服飾評論家・出石尚三さんが
男の美学をダンディーに語ります

第995回
美しい服装は美しい仕草から

インバネスを知っていますか。
別名を「とんび」とも言ったものです。
黒くて鳥のようにも見えたからでしょう。
もともとはイギリスの“インヴァネス”ですが、
これが明治のはじめ日本に伝えられて、
大流行となったのです。
どうして大流行になったのか。
ひとつにはそれ以前に
和服の上に重ねるコートが無かったからです。
そしてもうひとつの理由は、
インバネスには袖がなく、
和服の袂が邪魔にならずに
羽織ることができたからだと思います。

インバネスは今でも
古着屋などで探すことができるでしょう。
そしてちょっとしたシャーロック・ホームズの気分を
味わえるかも知れません。
ホームズのそれはツイード製ですが、
形としてはそれほど大きく変るわけではありません。
インバネスはもともとは
スコットランドでの旅行用外套だったのです。

インバネスはほんの一例ですが、
20世紀以降、私たちがあまり着なくなったものに
ケープがあります。
たとえば19世紀、
正統的なフォーマル・ウェアの上には
たいていドレス・ケープを羽織ったものです。
一方、マカロニ・ウェスタンのガンマンたちも、
やはり一種のケープを愛用しているではありませんか。

ケープとコートの違い。
それは仕草(しぐさ)の違いでもあります。
ケープは肩の動かし方、
腕の動かし方、手の動かし方、
簡単にシルエットが変化する。
身近なことを言いますと、
長いケープで階段を登ろうとする時、
少し裾をたくし上げないと、
引きずってしまいます。
では、どこをどうたくし上げれば、
より美しいシルエットになるのか。
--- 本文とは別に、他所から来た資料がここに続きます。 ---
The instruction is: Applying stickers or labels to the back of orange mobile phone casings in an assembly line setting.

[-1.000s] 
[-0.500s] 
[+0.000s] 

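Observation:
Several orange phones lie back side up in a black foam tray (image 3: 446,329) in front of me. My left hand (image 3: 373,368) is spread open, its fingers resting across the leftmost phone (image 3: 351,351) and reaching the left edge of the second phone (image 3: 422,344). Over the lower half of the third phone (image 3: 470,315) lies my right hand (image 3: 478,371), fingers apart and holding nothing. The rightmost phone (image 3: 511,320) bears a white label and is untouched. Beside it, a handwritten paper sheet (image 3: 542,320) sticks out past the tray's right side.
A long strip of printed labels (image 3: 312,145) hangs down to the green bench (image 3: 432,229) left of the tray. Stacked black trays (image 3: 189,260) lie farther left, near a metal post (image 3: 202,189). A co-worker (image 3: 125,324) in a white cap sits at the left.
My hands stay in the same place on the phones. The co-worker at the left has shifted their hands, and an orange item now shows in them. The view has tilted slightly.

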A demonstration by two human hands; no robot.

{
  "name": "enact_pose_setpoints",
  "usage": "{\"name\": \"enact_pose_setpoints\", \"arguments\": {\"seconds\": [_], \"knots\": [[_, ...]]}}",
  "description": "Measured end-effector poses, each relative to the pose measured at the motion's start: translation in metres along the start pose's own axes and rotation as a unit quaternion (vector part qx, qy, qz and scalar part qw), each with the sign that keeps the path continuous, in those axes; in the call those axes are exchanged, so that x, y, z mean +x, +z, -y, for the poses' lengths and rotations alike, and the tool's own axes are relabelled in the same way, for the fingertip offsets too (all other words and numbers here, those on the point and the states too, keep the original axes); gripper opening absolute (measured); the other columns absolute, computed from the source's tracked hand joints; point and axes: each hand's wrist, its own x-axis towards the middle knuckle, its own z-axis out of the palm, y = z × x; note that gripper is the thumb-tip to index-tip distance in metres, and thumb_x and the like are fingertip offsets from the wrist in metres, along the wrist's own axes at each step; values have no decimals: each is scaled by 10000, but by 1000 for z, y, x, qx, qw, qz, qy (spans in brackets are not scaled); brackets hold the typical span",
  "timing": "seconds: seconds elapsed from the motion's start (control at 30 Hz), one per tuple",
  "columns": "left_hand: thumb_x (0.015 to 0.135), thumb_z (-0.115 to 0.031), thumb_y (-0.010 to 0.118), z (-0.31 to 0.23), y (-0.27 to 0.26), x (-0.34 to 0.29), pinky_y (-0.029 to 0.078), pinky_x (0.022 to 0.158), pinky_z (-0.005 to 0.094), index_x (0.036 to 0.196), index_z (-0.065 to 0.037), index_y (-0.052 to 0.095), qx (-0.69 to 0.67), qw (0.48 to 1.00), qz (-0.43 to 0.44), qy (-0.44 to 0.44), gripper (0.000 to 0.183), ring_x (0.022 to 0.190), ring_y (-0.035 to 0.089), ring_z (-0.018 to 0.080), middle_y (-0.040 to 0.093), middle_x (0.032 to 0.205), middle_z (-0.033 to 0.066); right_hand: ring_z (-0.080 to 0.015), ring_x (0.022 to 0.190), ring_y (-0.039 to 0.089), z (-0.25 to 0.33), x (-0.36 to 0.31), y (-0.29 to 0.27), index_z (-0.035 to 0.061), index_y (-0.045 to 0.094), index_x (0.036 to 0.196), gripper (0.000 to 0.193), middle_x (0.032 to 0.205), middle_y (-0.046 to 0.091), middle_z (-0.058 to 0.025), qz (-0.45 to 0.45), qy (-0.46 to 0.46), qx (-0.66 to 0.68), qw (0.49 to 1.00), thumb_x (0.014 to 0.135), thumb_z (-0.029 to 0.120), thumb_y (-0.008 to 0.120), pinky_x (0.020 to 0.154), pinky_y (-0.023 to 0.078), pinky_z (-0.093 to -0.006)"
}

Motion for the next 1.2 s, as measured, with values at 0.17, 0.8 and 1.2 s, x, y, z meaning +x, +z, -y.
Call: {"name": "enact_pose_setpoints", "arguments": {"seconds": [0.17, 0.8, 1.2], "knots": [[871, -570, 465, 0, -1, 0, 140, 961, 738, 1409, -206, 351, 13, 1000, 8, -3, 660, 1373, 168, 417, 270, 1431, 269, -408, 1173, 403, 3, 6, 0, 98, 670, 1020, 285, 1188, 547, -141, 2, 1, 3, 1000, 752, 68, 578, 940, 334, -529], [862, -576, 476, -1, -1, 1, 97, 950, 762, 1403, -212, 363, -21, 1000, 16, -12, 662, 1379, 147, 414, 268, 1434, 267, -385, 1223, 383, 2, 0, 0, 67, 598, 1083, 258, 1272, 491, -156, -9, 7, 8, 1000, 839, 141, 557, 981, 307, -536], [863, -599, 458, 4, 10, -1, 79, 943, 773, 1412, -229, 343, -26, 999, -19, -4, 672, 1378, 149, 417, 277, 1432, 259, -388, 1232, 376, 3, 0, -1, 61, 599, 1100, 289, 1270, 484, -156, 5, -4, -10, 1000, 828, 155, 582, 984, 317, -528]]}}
―
つまりケープを着こなすことは、
美しい仕草の勉強でもあり、
美しいシルエットの勉強でもあります。

でも、よく考えてみれば、
シャツでも、スェーターでも、
仕草によってごくわずか
美しくなったりそうでなかったりするわけです。
が、あまりに少しであるから
気づきにくいだけのことでしょう。
一度ケープを着たつもりになって、
仕草と美しさの関係を考えてみましょう。